Monday, May 08, 2006

In The UK, Marchers Protest Against Live Calf (Veal) Exports: What is Veal and Why is it Cruel?

I wrote about this horrible practice of actually exporting live baby cows from the UK. You can see it here:
http://geari.blogspot.com/2006/03/british-
farmers-may-win-right-to.html

Well, it may happen. So, they’ll not only rip calves away from their mothers, but then will put them through the shock of travel and then put them through the hellish life of a veal calf. See here for more on the hellish existence of veal calves - http://www.noveal.org/

Article:

Animal rights marchers protest against live calf exports

http://www.24dash.com/content/news/

viewNews.php?navID=7&newsID=5482

Publisher: Jon Land
Published: 06/05/2006 - 17:42:31 PM


Several hundred people protested today against live calf exports, three days after a decade-long ban on exporting British beef was lifted.

Waving placards, blowing whistles and beating drums, the demonstrators, who fear the return of sales to Europe will expose animals to unnecessary suffering, marched through Dover, Kent, to the Eastern Docks where the first consignment of cattle is understood to have been shipped out from yesterday.

Among the group, which included representatives from Compassion In World Farming (CIWF), the RSPCA and vegetarian campaign group Viva!, was former MEP Stanley Johnson, and screenwriter Carla Lane.

The beef ban was brought in to stop the spread of mad cow disease in 1996 but EU vets agreed to lift it earlier this year due to the plummeting number of cases of BSE in the UK.

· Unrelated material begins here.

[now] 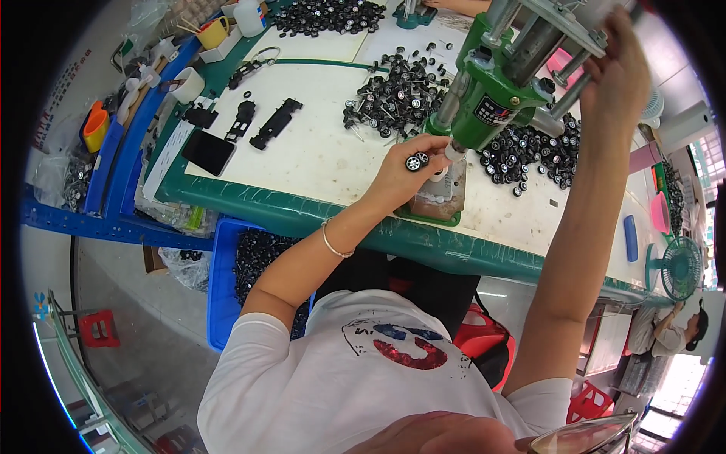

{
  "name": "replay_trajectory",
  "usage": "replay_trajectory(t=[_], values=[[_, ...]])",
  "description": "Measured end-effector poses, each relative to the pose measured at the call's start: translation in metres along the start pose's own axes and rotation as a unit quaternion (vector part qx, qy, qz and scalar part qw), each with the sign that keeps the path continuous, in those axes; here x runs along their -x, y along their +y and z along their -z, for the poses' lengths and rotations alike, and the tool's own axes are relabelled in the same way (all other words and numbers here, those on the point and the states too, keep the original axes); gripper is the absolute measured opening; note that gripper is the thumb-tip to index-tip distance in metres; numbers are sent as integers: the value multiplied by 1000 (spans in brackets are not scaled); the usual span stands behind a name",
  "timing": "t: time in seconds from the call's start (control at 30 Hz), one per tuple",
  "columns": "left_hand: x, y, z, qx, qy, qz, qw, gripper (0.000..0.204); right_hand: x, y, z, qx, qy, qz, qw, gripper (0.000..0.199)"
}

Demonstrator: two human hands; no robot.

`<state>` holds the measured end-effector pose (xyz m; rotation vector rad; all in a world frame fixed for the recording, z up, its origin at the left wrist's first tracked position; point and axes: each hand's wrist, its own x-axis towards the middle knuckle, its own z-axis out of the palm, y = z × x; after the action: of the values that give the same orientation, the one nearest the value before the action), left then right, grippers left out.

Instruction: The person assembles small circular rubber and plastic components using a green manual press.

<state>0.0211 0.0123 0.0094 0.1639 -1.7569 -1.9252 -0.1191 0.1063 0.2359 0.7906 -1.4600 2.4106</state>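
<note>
At the bench, a green hand press (495, 98) with metal rods stands before me. My left hand (404, 174) is closed by the press base, pinching a small toy wheel (417, 161) with a black tyre and silver hub; its fingertips reach under the press ram (455, 150). Raised at the upper right, my right hand (620, 83) has its fingers curled round the press lever (572, 97). Heaps of black wheels, some on thin axles (397, 98), lie behind the press, and more loose wheels (533, 151) lie to its right.
On the left lie black toy-car chassis (277, 123) and a phone (209, 152). A blue bin (221, 287) of small dark parts stands below the bench edge. A blue rack (113, 181) borders the left side. A green fan (679, 268) and another person (669, 333) are at the right.
</note>
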Motion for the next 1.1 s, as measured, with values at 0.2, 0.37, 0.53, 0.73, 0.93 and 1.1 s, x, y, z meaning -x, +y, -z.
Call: replay_trajectory(t=[0.2, 0.37, 0.53, 0.73, 0.93, 1.1], values=[[-7, -9, 20, 248, 73, 37, 965, 27, -46, 45, 44, -26, -118, -108, 987, 21], [-6, -21, 99, 50, 181, 102, 977, 36, 8, 57, 94, 72, -110, -113, 985, 32], [-9, -7, 133, 69, 176, 161, 969, 28, 75, 109, 195, 331, -148, -196, 911, 22], [-4, -9, 146, 137, 174, 158, 962, 41, 130, 125, 232, 559, -194, -89, 801, 25], [-8, -3, 137, 194, 138, 176, 955, 52, 137, 120, 230, 609, -214, -36, 763, 19], [-10, -13, 146, -69, 151, 215, 962, 32, 140, 123, 214, 618, -210, -17, 757, 15]])
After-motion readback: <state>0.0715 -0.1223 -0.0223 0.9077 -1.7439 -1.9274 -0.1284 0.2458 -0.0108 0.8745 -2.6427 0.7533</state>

The industry says renewed live cattle exports will help it claw back trade previously worth some £650million a year.

Viva!, which organised today's event, said it was concerned that the animals suffer during long journeys and are then kept in pens or in veal crates where they don't even have room to turn around.

Campaign manager Toni Vernelli told protesters: "It's a miserable fate and it's obviously why we have come out today to show the government and the public that we are disgusted that this trade has started again."

Mr Johnson, who has been involved in CIWF for a decade, also addressed the crowd.

He said before the event: "What we would like to see is the British government say, 'We are jolly well going to take a unilateral stance on this one. It's unacceptable for calves to go overseas to be reared in conditions not acceptable in this country. If the EU Commission wants to challenge us, let them do so.'"

Ms Lane, who runs an animal sanctuary in Horsted Keynes, West Sussex, said: ``This is my passion, live exports. This is the thing that keeps me awake at night.

"It's just awful. To think that new calves are going out, it's so obscene to take a baby from its mother, to cram them in a truck and take it on a ship and then to drive it for miles to be put in a little crate.

"It's a cruel, terrible trade. I don't know how the government can ignore our voice. There are millions of people against this trade."

As the protestors snaked their way through the east Kent town in the pouring rain - one dressed as a cow and several wearing animal masks - passers-by stopped and stared.

One member of the crowd was nine-year-old Emma Bennett Noble, from Steyning, West Sussex, who had designed her own poster for the event depicting a crying animal.

"I want to stop animals being shipped over," she said. "They are going to get killed."

Her mother, 45-year-old Annie Noble, met Emma's father at a similar protest in Shoreham, West Sussex, in 1995.

The teacher said: "She's a product of live exports. She's a Shoreham baby and now she's come to protest.

"I think it's really important that children get a balanced education and they know what's going on in the world so they can make their own judgments."

The lifting of the beef ban means live cattle born on or after August 1, 1996 may be exported, along with beef from cattle slaughtered on or after June 15, 2005.

Restrictions remain in place for beef containing vertebral material and for beef sold on the bone.


The British beef industry expects exports to pick up gradually once contracts with buyers in Europe have been regained.

This could push up prime British beef prices in UK supermarkets as overseas demand for the product increases, the National Beef Association has warned.

The use of veal crates is already banned in the UK and is set to be stopped across the EU from January 1, 2007.

The National Farmers' Union earlier called on British exporters not to send animals to buyers in Europe where veal crates are still in use.